Since the branch is taken, `addi t2, x0, 0x11` is flushed.
:::success
RAW Data Hazard Verified
:::
# How can compressed \(C) instructions affect pipeline fetch?
## RVC (RISC-V Compressed Instruction)
[Compressed Instruction Set](https://en.wikipedia.org/wiki/Compressed_instruction_set)
> Quote from [Chapter 26. "C" Extension for Compressed Instructions, Version 2.0
](https://docs.riscv.org/reference/isa/v20240411/_attachments/riscv-unprivileged.pdf)
> This chapter describes the RISC-V standard compressed instruction-set extension, named "C", which reduces static and dynamic code size by adding short 16-bit instruction encodings for common operations. The C extension can be added to any of the base ISAs (RV32I, RV32E, RV64I, RV64E), and we use the generic term "RVC" to cover any of these.
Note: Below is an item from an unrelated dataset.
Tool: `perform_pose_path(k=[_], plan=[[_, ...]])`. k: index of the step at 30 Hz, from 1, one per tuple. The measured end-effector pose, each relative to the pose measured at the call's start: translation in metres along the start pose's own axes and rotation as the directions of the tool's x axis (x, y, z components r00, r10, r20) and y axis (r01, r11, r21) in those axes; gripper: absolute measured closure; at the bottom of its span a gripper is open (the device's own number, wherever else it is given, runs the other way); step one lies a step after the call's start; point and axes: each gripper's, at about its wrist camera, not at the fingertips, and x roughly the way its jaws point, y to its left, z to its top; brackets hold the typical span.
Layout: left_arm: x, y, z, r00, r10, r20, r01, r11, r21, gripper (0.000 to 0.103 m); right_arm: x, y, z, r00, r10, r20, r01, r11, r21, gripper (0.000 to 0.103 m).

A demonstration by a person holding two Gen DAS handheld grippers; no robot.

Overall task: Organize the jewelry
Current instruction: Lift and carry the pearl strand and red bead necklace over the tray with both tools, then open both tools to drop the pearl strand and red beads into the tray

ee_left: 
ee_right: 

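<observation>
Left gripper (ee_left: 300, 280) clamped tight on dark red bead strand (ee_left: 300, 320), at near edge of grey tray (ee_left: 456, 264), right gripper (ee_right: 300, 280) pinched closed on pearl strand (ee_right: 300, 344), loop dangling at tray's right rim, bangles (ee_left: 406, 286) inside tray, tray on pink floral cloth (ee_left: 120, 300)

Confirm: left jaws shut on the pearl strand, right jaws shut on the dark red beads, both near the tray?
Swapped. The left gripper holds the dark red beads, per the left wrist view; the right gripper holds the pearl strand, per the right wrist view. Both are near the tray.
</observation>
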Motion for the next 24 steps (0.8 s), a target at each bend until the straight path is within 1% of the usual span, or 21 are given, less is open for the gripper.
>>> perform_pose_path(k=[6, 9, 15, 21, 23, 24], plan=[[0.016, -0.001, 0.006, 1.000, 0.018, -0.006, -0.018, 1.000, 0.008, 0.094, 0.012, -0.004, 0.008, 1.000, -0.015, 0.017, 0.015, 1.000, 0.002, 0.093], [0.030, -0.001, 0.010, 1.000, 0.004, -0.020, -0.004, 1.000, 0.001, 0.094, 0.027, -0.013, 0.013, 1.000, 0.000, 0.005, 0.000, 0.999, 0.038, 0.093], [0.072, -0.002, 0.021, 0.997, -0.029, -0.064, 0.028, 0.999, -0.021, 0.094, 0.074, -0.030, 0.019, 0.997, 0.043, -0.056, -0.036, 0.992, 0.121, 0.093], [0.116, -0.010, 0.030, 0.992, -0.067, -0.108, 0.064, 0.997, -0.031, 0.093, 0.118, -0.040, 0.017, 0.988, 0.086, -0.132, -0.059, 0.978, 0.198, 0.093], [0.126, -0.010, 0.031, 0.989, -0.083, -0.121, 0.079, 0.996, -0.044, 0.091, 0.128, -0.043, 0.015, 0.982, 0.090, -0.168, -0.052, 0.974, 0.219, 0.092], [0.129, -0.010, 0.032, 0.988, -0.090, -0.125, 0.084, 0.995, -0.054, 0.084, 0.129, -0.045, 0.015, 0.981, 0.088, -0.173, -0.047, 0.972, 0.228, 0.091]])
Typically, 50%-60% of the RISC-V instructions in a program can be replaced with RVC instructions, resulting in a 25%-30% code-size reduction.
RISC-V Compressed Instruction introduces **short 16-bit** instructions, RVC allows **common** (namely, frequently used) 32-bit instructions to encode into 16-bit.
> Note: RVC does not add any new instructions, each 16-bit instruction maps one-to-one to an existing 32-bit instruction.
Furthermore, 32-bit and 16-bit instructions can be intermixed. The benefits of RVC is that the same I-cache can store more instructions, which reduces instruction cache misses (**spatial locality**).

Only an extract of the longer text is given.